I held my tongue. I let that ride over me as a statement.
Tristan spoke up before I could catch his eye, “he’s not the only one. There’s a girl in this hippy community who’s got it worse than Nate.”
I thought about those people. All those pregnant women. I wasn’t sure I wanted either of these groups to touch the other.
Seth just said, “that’s good to know. The more resources we have the better.”
“Resources?” I asked.
“Weapons.”
“Oh?”
“If they can reach you telepathically, you should be able to reach back. And if you can, you can stop them launching the psychic attack.”
“That’s a big leap.”
“The army were starting to do some experiments.”
“But of course,” Tristan sighed.
“Those experiments indicated that the human subjects could reach the embryos inside the gum, they could suppress the fight-back response in the creatures when they were attacked.”
George said, “It didn’t work though, did it?”
“The experiments were just beginning, and they didn’t understand then about the strength of the psychic defence. The bastards hadn’t used it then, had they? They didn’t know what sort of a wave of death they could hit back with. Well, we do. We’re ready to use our weapons to counter it.”
“The weapon has a name,” Zara interjected.
I wished I could tell her to keep silent. I didn’t want her to draw attention to herself. I was trying to size Seth up, decide how much we could trust him.
He turned to me, “You could make all the difference,” he said.
“Maybe,” I allowed.
“You want to end this, don’t you?”
“Sure. But. I know there’s a catch.”
For the first time he hesitated, he looked half away.
Zara got to her feet. She was looking hard at Seth. “What is it?”
I already knew. “It kills us, doesn’t it?”
Seth met my eyes, answering with silence.
“Brilliant.”
“Look. It’s not certain. None of this is certain. But you’d essentially be intercepting their attack.”
“Bringing it on myself.”
“Something like that.”
“And it melts my brain.”
“You’ll die a hero.”
“Fuck that.” The words came out before I’d formed them in my mind.

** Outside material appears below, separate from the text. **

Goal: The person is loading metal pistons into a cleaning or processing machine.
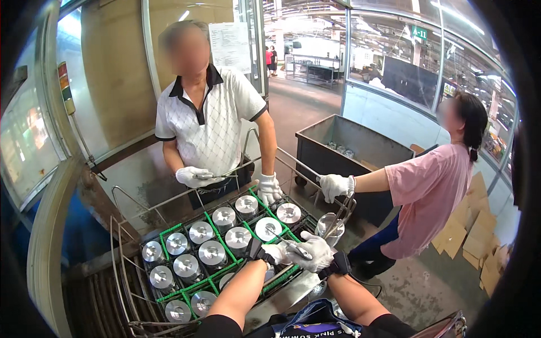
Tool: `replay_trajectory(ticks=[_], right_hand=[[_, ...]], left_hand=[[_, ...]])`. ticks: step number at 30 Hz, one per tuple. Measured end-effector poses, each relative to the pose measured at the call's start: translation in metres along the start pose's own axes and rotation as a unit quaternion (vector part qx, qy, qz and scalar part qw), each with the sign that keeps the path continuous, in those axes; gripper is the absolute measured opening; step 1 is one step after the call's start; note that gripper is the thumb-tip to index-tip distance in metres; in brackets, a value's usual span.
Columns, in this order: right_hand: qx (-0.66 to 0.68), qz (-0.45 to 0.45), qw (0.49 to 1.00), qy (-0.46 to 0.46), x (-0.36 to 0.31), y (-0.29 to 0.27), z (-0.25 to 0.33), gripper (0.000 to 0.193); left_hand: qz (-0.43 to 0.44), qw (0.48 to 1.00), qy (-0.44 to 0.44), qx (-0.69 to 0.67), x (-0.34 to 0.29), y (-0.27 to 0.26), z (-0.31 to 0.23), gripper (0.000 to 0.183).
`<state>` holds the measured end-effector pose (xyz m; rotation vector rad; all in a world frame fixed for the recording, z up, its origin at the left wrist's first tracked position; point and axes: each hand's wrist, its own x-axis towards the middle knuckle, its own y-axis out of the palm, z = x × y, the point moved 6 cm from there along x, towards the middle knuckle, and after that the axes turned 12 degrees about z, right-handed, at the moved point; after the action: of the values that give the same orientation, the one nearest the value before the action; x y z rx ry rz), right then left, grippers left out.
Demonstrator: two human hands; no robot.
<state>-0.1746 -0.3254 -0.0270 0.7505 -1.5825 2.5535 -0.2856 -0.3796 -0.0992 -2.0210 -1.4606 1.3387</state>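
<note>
White gloves cover both of my hands, which meet over the near right part of the wire basket. My right hand is closed round a slim metal tool whose thin rod points forward and left. My left hand is closed right beside it, touching the right hand; what its fingers grip is hidden. Just beyond my hands stands a silver piston. Several more pistons stand upright in the basket, flat tops up, between green-wrapped dividers. My forearms hide part of the nearest ones.
Across the basket a co-worker holds a thin tool and rests a gloved hand by the pistons. Another person in pink grips the basket's right rail. Behind stands a dark metal bin with silver parts inside. Flattened cardboard lies at right.
</note>
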Motion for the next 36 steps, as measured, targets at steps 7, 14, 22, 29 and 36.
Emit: replay_trajectory(ticks=[7, 14, 22, 29, 36], right_hand=[[-0.061, 0.035, 0.994, 0.087, 0.013, -0.023, 0.026, 0.018], [-0.075, 0.028, 0.996, 0.032, 0.020, -0.033, 0.037, 0.032], [-0.006, 0.060, 0.998, 0.032, 0.010, -0.006, 0.015, 0.038], [-0.036, 0.055, 0.995, 0.077, 0.030, -0.035, 0.048, 0.021], [0.403, 0.020, 0.890, 0.212, -0.008, 0.032, -0.038, 0.022]], left_hand=[[0.039, 0.999, -0.011, 0.027, -0.064, -0.037, -0.060, 0.051], [-0.020, 0.999, 0.015, 0.031, -0.045, -0.032, -0.049, 0.033], [-0.081, 0.980, 0.151, 0.100, 0.040, 0.010, 0.007, 0.030], [-0.097, 0.970, 0.208, 0.082, 0.088, 0.039, 0.036, 0.030], [-0.096, 0.967, 0.205, 0.115, 0.111, 0.044, 0.038, 0.033]])
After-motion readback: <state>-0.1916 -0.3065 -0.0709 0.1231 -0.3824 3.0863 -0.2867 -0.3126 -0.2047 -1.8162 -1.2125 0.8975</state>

And I saw the change in Seth’s face, a tight, thoughtful disapproval. A reassessing of what he had with us. “Or if there’s two of you…”
“Leave Karen out of it.”
“Karen.”
“She’s not even right in the head.”
“Karen. Okay. Between the two of you…”
Tristan was standing now too. “Nate’s not your soldier. You don’t just get to come in here and tell him he’s off on a suicide mission. That’s not your decision to make.”

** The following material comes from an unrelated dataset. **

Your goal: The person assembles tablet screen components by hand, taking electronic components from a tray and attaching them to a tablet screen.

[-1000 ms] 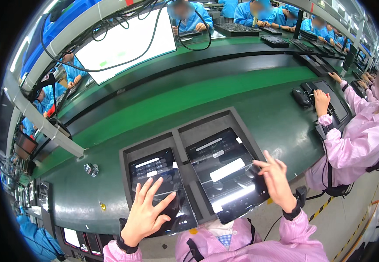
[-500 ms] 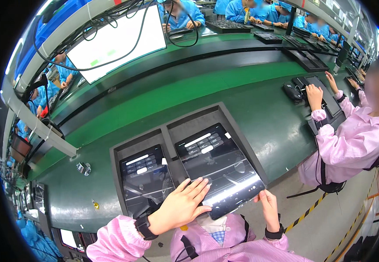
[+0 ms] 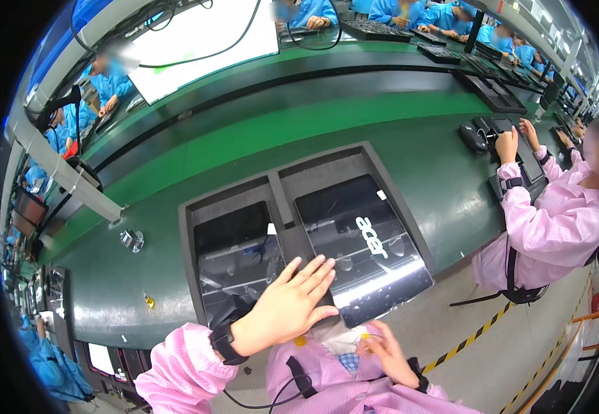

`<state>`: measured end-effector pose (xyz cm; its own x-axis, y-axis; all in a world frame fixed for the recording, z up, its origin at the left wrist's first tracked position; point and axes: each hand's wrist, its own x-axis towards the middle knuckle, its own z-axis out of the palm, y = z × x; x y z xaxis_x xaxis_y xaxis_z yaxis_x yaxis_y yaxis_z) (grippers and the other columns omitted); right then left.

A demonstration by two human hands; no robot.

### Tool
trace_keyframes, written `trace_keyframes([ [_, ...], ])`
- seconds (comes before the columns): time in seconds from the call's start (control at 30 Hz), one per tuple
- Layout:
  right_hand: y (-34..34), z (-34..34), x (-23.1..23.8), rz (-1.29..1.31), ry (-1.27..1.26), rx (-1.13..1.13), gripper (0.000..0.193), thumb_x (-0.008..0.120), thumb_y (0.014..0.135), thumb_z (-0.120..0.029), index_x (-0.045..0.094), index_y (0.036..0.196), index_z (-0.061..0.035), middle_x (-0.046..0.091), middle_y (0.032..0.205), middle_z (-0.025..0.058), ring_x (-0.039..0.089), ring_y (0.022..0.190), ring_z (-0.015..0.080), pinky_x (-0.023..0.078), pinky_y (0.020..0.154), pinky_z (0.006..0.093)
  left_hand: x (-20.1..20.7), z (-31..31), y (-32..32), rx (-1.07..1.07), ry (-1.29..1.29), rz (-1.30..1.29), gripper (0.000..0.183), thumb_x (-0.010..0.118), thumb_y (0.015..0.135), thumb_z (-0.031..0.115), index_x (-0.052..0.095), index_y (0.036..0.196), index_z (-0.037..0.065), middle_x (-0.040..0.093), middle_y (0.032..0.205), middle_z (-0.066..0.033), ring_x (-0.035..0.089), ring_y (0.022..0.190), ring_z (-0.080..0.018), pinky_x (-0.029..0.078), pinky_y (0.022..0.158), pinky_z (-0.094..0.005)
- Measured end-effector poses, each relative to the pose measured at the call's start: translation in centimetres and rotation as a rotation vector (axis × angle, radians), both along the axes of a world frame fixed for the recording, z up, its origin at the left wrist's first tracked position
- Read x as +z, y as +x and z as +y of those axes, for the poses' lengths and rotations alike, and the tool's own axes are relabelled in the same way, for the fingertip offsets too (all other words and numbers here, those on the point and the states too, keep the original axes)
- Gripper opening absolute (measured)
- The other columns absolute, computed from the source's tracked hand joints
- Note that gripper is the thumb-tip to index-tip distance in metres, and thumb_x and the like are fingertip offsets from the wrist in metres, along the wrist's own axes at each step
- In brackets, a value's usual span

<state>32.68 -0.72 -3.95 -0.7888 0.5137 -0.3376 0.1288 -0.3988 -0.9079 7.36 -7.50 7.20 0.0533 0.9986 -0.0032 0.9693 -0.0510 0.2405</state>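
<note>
My left hand (image 3: 291,300) lies flat with its fingers spread, over the tray's divider and the left edge of the right-hand tablet (image 3: 354,234). That tablet has a dark, glossy, film-covered face with a pale logo lit up, and its near end sticks out past the tray. My right hand (image 3: 387,353) is off the tablet, below its near edge in front of my chest, fingers loosely bent and slightly blurred; I see nothing in it. A second tablet (image 3: 234,231), its screen dark, rests in the left compartment of the black foam tray (image 3: 382,172), partly hidden by my left wrist.
A small silver metal piece (image 3: 132,240) and a tiny yellow item (image 3: 149,300) lie on the green bench (image 3: 127,276) to the left. At right, a co-worker in pink (image 3: 555,207) handles a dark device. A bright white panel (image 3: 203,48) and people in blue are beyond.
My right hand has let go of the right tablet's near corner and drawn back toward my chest. Menu screens have gone: the right tablet shows a logo, the left is dark.
</note>
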Motion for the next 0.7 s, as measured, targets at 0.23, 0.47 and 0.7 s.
trace_keyframes([
  [0.23, -7.3, -2.8, 1.5, 0.156, -0.007, 0.414, 0.028, 0.040, 0.100, -0.017, 0.056, 0.118, -0.0019, 0.057, 0.081, 0.0022, 0.056, 0.077, 0.0099, 0.045, 0.068, 0.0236, 1.6, -6.2, -0.4, 0.179, -0.092, -0.034, 0.057, 0.049, 0.094, 0.034, 0.041, 0.132, -0.008, 0.034, 0.145, -0.0198, 0.028, 0.137, -0.0328, 0.023, 0.110, -0.0481],
  [0.47, -8.9, -5.2, 1.8, 0.140, -0.114, 0.294, 0.036, 0.040, 0.101, -0.025, 0.062, 0.088, 0.0001, 0.050, 0.066, -0.0023, 0.050, 0.064, 0.0058, 0.040, 0.058, 0.0204, -0.3, -7.6, -0.1, 0.258, -0.023, -0.009, 0.060, 0.049, 0.093, 0.038, 0.044, 0.130, -0.008, 0.038, 0.143, -0.0182, 0.031, 0.136, -0.0298, 0.025, 0.110, -0.0461],
  [0.7, -0.4, 1.5, 3.6, 0.208, 1.139, 0.107, 0.009, 0.056, 0.084, -0.004, 0.064, 0.083, -0.0009, 0.059, 0.074, 0.0099, 0.054, 0.064, 0.0269, 0.043, 0.061, 0.0318, -0.4, -10.4, 1.4, 0.348, -0.048, 0.034, 0.076, 0.058, 0.084, 0.047, 0.036, 0.138, -0.002, 0.030, 0.146, -0.0229, 0.027, 0.136, -0.0398, 0.023, 0.108, -0.0519],
])
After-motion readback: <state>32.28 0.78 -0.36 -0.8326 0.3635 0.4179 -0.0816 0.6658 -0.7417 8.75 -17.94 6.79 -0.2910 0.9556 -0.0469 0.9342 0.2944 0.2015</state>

A woman behind Seth said, “it’s for the greater good.”
A man, “If the gum fights back, we don’t know the range, how many people could die. If your friend can stop that…”

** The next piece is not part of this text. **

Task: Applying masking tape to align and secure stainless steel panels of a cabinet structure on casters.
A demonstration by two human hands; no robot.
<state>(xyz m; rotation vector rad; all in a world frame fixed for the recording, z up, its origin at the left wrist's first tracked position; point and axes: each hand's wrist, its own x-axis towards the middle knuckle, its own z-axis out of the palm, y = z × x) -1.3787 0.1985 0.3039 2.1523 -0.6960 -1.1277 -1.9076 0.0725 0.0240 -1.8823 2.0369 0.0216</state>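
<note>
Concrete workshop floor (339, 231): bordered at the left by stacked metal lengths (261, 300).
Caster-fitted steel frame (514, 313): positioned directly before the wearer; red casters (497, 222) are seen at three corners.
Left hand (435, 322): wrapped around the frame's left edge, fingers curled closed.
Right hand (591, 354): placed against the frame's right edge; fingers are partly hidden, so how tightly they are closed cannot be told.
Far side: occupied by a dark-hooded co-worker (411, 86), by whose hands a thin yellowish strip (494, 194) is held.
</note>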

And all I could think was: this sucks, this is the most goddam unfair proposal ever to throw at a guy’s feet. And I knew too, that I was supposed to do what I might have in a movie, sitting quietly, letting the arguments wash over me and then in the lull, say quietly, “it’s all right, I’ll do it.” Well, that’s about the last thing in the world I wanted to say. But Seth was starting to look right at me, and other eyes were being tugged along with his.
I said, “It’s not a good plan.”
“It is.”
Tristan said, “He’s not interested.”
All I could say was, “I’m sorry,” not even brave enough to say bluntly that I wasn’t going to sacrifice my life for this madness that just possibly might not be madness.
I learnt in that moment that this conversation had been strategic, that people weren’t just sitting in random places, that there was a little clot of their group near each of the doors. And Seth, especially, he’d positioned himself carefully. Now it was only a second’s work for him to step forward, drawing his gun, grabbing Zara by one arm and pressing the barrel into her face.
“You dirty little…” I realised I was charging this asshole only when a couple of his guys – who’d been standing behind me – grabbed me and stopped me.
More firearms had come out.
Tristan was saying, “All right, I think it’s time for you all to leave.”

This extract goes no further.